According to a report from The Wall Street Journal newspaper, Chinese business mogul Ng Lap Seng joined with Trump and other investors in a 2001 bid for one of three Macau casino licenses then being made available.

The newspaper reported that the projected deal would have seen the Republican candidate’s Trump Hotels And Casino Resorts Holdings operate a casino out of Ng’s existing Fortuna Casino And Hotel property on behalf of a Macau firm named Baia Da Nossa Senhora Entertainment Company, whose shareholders included several other local billionaires and their associates.

The Wall Street Journal reported that the consortium had committed to investing about $1.4 billion as part of the project although Ng eventually failed to gain one of the new licenses with the rainbow-colored Fortuna Casino And Hotel, which is especially popular with members of the Chinese military, currently operating under a legacy deal arrangement.

The newspaper asserted that Trump’s other partners in the proposed deal included Joseph Lau, the Hong Kong property developer who has been on the run since 2014 after being convicted in absentia of corruption in Macau and sentenced to more than five years in prison. Lau also made news last year after paying a world-record $48 million in Geneva for a 12.03-carat blue diamond that he subsequently renamed after his young daughter, Josephine.

In the end, the consortium finished in the bottom half of the pack of 18 bidders based on criteria including experience, pledged investment levels and the ability to create jobs although Hope Hicks, a spokesperson for Trump, told The Wall Street Journal that the New York-born billionaire had not been “seriously considering” the deal.

Sixty-eight-year-old Ng is currently under house arrest in New York on a $50 million bond after being charged by federal authorities in September of 2015 with bribing a now-deceased United Nations diplomat.
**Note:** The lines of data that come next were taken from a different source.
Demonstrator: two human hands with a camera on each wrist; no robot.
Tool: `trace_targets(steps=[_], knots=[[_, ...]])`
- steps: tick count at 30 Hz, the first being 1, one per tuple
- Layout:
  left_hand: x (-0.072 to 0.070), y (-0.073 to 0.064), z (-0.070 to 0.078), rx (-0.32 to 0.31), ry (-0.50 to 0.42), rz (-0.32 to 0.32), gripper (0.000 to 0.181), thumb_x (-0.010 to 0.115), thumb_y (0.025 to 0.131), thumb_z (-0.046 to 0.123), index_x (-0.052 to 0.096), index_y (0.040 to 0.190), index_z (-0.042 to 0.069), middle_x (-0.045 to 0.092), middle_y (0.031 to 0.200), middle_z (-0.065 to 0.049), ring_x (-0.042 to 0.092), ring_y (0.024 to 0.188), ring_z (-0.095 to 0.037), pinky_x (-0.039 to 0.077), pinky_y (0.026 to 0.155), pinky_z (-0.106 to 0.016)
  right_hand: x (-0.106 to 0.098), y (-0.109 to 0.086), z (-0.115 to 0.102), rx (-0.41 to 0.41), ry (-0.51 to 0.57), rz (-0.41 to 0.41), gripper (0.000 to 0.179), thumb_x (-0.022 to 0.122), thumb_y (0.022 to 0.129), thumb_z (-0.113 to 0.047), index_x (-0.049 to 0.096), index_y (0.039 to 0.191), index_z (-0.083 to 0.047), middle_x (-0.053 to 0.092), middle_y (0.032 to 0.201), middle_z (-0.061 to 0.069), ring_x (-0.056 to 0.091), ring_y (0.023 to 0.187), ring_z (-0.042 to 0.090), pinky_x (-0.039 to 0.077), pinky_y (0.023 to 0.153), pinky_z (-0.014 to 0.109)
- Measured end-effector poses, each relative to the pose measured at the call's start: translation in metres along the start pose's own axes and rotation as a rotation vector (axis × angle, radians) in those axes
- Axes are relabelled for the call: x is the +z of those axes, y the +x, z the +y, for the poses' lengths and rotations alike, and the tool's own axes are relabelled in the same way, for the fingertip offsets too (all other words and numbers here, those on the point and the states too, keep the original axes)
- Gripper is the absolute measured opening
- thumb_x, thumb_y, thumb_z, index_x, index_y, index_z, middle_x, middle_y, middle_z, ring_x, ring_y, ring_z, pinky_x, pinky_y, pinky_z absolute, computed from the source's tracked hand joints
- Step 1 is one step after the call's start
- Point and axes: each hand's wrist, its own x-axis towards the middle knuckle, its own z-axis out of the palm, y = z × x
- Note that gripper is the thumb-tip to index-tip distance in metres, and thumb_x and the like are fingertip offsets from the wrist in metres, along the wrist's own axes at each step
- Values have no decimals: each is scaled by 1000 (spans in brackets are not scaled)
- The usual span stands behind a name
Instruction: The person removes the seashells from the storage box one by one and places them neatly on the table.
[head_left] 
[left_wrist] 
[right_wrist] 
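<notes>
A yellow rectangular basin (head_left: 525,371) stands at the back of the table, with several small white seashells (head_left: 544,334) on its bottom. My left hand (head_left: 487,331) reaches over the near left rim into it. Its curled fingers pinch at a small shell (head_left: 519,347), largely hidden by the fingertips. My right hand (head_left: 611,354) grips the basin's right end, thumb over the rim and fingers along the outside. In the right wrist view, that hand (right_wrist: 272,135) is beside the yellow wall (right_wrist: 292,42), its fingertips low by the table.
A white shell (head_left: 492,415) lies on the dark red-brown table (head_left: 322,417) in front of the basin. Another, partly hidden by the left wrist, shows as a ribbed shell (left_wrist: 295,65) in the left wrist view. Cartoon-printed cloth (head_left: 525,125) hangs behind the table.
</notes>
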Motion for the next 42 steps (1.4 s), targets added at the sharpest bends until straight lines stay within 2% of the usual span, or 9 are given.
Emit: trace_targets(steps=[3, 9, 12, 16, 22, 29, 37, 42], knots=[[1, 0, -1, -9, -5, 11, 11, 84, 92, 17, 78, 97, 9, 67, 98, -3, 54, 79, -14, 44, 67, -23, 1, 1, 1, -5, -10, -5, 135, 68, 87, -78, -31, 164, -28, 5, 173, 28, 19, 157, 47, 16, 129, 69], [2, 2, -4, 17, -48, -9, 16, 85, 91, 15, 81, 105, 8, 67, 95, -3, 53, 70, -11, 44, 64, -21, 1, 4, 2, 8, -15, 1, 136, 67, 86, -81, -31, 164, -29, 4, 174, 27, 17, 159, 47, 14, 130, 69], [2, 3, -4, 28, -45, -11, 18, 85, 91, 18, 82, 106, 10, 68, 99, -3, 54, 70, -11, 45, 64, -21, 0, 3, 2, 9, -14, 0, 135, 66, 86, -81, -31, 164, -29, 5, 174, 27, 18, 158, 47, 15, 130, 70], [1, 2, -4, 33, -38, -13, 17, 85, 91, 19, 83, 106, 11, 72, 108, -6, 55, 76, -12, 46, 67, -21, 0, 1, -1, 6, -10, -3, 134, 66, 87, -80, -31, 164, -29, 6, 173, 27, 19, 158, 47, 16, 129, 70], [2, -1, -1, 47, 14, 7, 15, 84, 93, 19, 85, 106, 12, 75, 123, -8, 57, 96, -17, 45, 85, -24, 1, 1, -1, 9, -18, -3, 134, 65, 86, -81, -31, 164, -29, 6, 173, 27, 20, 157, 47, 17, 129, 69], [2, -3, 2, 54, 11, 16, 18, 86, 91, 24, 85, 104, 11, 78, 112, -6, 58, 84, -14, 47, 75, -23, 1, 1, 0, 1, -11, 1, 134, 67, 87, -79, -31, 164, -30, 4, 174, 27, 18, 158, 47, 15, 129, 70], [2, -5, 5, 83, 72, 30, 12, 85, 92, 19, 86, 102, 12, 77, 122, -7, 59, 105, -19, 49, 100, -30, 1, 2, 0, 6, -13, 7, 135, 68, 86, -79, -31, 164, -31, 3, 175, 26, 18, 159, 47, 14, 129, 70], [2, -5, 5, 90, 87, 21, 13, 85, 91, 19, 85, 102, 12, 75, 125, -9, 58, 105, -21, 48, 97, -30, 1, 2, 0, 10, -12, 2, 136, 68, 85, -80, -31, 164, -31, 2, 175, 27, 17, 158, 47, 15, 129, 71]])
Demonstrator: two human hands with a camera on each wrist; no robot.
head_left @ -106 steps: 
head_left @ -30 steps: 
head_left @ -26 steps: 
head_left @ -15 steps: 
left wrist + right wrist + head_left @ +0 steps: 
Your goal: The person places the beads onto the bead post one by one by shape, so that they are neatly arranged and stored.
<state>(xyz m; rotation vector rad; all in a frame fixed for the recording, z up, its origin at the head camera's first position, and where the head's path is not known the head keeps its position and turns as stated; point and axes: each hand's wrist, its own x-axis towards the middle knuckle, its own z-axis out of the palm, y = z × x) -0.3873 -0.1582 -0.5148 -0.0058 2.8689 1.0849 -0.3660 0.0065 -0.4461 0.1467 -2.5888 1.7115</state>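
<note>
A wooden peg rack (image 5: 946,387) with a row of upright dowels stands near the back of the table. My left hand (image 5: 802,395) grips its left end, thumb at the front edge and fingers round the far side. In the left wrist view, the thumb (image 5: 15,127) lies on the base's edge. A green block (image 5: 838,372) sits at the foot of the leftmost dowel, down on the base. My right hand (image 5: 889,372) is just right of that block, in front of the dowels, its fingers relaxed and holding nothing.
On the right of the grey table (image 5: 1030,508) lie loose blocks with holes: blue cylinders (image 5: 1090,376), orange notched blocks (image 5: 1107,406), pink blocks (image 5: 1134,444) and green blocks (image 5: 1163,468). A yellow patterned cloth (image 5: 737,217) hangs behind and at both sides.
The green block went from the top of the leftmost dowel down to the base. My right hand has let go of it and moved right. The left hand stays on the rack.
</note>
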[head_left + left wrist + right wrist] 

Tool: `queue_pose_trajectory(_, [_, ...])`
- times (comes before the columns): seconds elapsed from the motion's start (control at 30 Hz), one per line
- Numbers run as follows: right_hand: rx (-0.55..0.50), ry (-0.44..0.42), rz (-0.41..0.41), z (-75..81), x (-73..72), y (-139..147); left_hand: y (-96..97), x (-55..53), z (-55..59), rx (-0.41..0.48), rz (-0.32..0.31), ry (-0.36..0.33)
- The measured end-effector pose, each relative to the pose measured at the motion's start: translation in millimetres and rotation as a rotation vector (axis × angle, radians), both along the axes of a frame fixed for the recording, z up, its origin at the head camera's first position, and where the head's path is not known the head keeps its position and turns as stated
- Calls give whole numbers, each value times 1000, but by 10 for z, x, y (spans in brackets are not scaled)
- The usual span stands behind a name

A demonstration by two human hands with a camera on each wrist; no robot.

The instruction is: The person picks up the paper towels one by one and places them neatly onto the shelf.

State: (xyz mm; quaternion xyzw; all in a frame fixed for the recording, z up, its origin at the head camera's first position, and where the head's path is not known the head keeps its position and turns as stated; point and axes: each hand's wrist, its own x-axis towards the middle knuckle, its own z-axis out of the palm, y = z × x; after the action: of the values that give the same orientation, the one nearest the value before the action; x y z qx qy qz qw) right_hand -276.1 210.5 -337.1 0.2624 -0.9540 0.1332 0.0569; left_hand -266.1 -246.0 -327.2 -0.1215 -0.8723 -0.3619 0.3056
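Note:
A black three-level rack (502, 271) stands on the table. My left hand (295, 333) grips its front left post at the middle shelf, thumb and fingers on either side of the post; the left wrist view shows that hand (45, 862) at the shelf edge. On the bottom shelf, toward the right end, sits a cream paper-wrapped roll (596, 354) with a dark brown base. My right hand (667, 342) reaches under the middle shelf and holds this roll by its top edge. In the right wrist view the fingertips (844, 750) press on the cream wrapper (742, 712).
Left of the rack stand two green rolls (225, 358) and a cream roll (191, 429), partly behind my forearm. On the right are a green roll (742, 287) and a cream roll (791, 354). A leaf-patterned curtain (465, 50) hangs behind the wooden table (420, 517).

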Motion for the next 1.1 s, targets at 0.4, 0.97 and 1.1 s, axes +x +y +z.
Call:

The Chinese national has entered a plea of not guilty and told the South China Morning Post newspaper that the charges against him are politically motivated.

For Clinton, the relationship with Ng reportedly goes back to the 1990s when Congressional reports emerged detailing his alleged role in a scheme that had illegally funnelled foreign money to the Democratic National Committee for President Bill Clinton’s re-election campaign. Although the Macau-based billionaire was never charged in the matter, The Wall Street Journal reported that lawmakers identified purported ties with local criminal gangs while asking in 1998 how a man with peasant roots in southern China “had been selected to act as a front for municipal and provincial authorities in the People’s Republic Of China”.

The newspaper reported that Ng had allegedly donated cash to the Democratic National Committee via friend Charlie Trie and was subsequently invited to exclusive events such as a 1994 presidential gala in Washington, DC, where he had his photograph taken with President Clinton and then-First Lady Hillary Clinton.

“Intriguingly, Ng, who had no ties to the President except through Trie, also visited the White House ten times between June of 1994 and October of 1996,” read a report from the United States Senate.

The Clintons were never implicated in the scandal but Trie ended up pleading guilty to campaign-finance violations while administration officials faced accusations from Republican members of Congress that they had been too loose with their donation protocols.